The program is the next:
public class Llamada {
public static void main(String[] args) throws Exception {
IPCameraFrameGrabber grabber = new IPCameraFrameGrabber("http://192.168.2.102:80/mjpg/video.mjpg");
//OpenCVFrameGrabber grabber = new OpenCVFrameGrabber(0);
grabber.start();
IplImage frame = grabber.grab();
IplImage image = null;
IplImage prevImage = null;
IplImage diff = null;
Date data = new Date();
String output = "";
int i=0, j=0;
CanvasFrame canvasFrame = new CanvasFrame("IP Camera");
canvasFrame.setCanvasSize(frame.width(), frame.height());
CvMemStorage storage = CvMemStorage.create();
while (canvasFrame.isVisible() && (frame = grabber.grab()) != null) {
cvSmooth(frame, frame, CV_GAUSSIAN, 9, 9, 2, 2);
if (image == null) {
image = IplImage.create(frame.width(), frame.height(), IPL_DEPTH_8U, 1);
cvCvtColor(frame, image, CV_RGB2GRAY);
} else {
prevImage = IplImage.create(frame.width(), frame.height(), IPL_DEPTH_8U, 1);
prevImage = image;
image = IplImage.create(frame.width(), frame.height(), IPL_DEPTH_8U, 1);
cvCvtColor(frame, image, CV_RGB2GRAY);
}
if (diff == null) {
diff = IplImage.create(frame.width(), frame.height(), IPL_DEPTH_8U, 1);
}
if (prevImage != null) {
// perform ABS difference
cvAbsDiff(image, prevImage, diff);
// do some threshold for wipe away useless details
cvThreshold(diff, diff, 64, 255, CV_THRESH_BINARY);
canvasFrame.showImage(diff);
// recognize contours
CvSeq contour = new CvSeq(null);
cvFindContours(diff, storage, contour, Loader.sizeof(CvContour.class), CV_RETR_LIST, CV_CHAIN_APPROX_SIMPLE);
while (contour != null && !contour.isNull()) {
if (contour.elem_size() > 0) {
output = data.toString();
if (data != null)
output = output.substring(0,10);
if(i%300 == 0)
cvSaveImage((j++)+" "+ output +"-capture.jpg", frame);
CvBox2D box = cvMinAreaRect2(contour, storage);
// test intersection
if (box != null) {
CvPoint2D32f center = box.center();
CvSize2D32f size = box.size();
}
i++;
}
contour = contour.h_next();
}
}
}
grabber.stop();
canvasFrame.dispose();
}
}
Thank you for everything!
Have you tried using a debugger and setting a break point? I understand that waiting around for 2-3 hours isn't fun, but maybe it'd help you get a handle on what's going on.
That seems to be in your while loop's second conditional part. Something inside the method grab on the grabber object is throwing a NullPointerException.
Probably the way you've initialized the grabber has led it to do this.
And it would be useful to know which version of the IPCameraFrameGrabber class you're using and what the author of that class really expected. Namely it's initialized to respond to a particular camera's url. In reading the class, it would appear this makes no claim to work with all IP cameras' MJPEG streams.

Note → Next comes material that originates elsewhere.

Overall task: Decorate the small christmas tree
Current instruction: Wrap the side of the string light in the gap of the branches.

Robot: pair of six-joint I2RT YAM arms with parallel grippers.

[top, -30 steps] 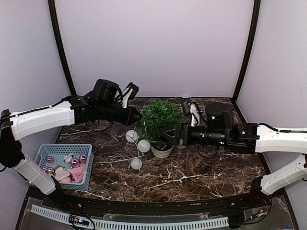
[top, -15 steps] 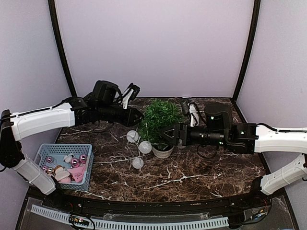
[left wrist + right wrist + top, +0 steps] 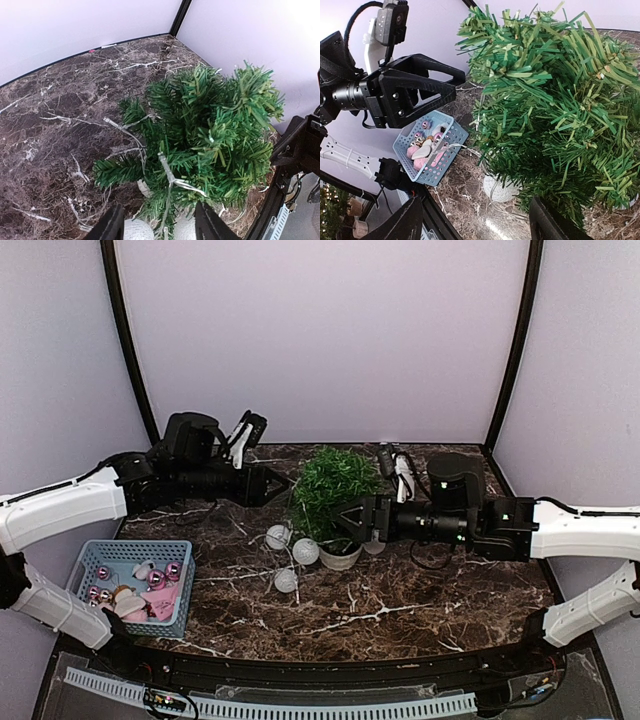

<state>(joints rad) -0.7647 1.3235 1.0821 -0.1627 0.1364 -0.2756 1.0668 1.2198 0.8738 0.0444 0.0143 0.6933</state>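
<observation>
The small christmas tree (image 3: 333, 483) stands mid-table in its white pot (image 3: 339, 556). A thin light string (image 3: 169, 170) lies draped over its branches (image 3: 220, 125). Three white woven balls on that string rest on the marble left of the pot (image 3: 306, 551). My left gripper (image 3: 281, 483) hovers at the tree's left side, open, its fingers on either side of the wire without touching it (image 3: 160, 227). My right gripper (image 3: 349, 519) sits low against the tree's right side, open, with branches (image 3: 555, 115) and one white ball (image 3: 502, 188) in front of it (image 3: 480, 220).
A blue basket (image 3: 135, 543) with pink baubles and pale ornaments stands at the near left, also seen in the right wrist view (image 3: 445, 165). Cables and a small black device (image 3: 398, 466) lie behind the tree. Purple walls close the back and sides.
My left gripper has gone from shut to open, letting go of the light string on the tree, and the left arm has drawn back to the left. The right arm has stayed put.
</observation>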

Let's look at one example comment in there:
foscam url http://host/videostream.cgi?user=username&pwd=password
http://192.168.0.59:60/videostream.cgi?user=admin&pwd=password
android ipcam http://192.168.0.57:8080/videofeed
And compare that to your url:
http://192.168.2.102:80/mjpg/video.mjpg
I gather it is not a foscam videostream.cgi url nor an android ipcam videofeed url, which would appear to be the only tested urls. It reminds me of an Axis camera url. More on that later.
In a recent version of that class (also in the older one actually), there seems to be some hackish attempt at reading only to the end of a subheader that is always delimited by crlfcrlf which could have been done just as well with a buffered input reader reading lines until it gets an empty line. What I do see here that seems likely to cause an npe is:
When your url's http server's response does not contain the content-length header, which is quite possible, the returned readImage() byte[] is null.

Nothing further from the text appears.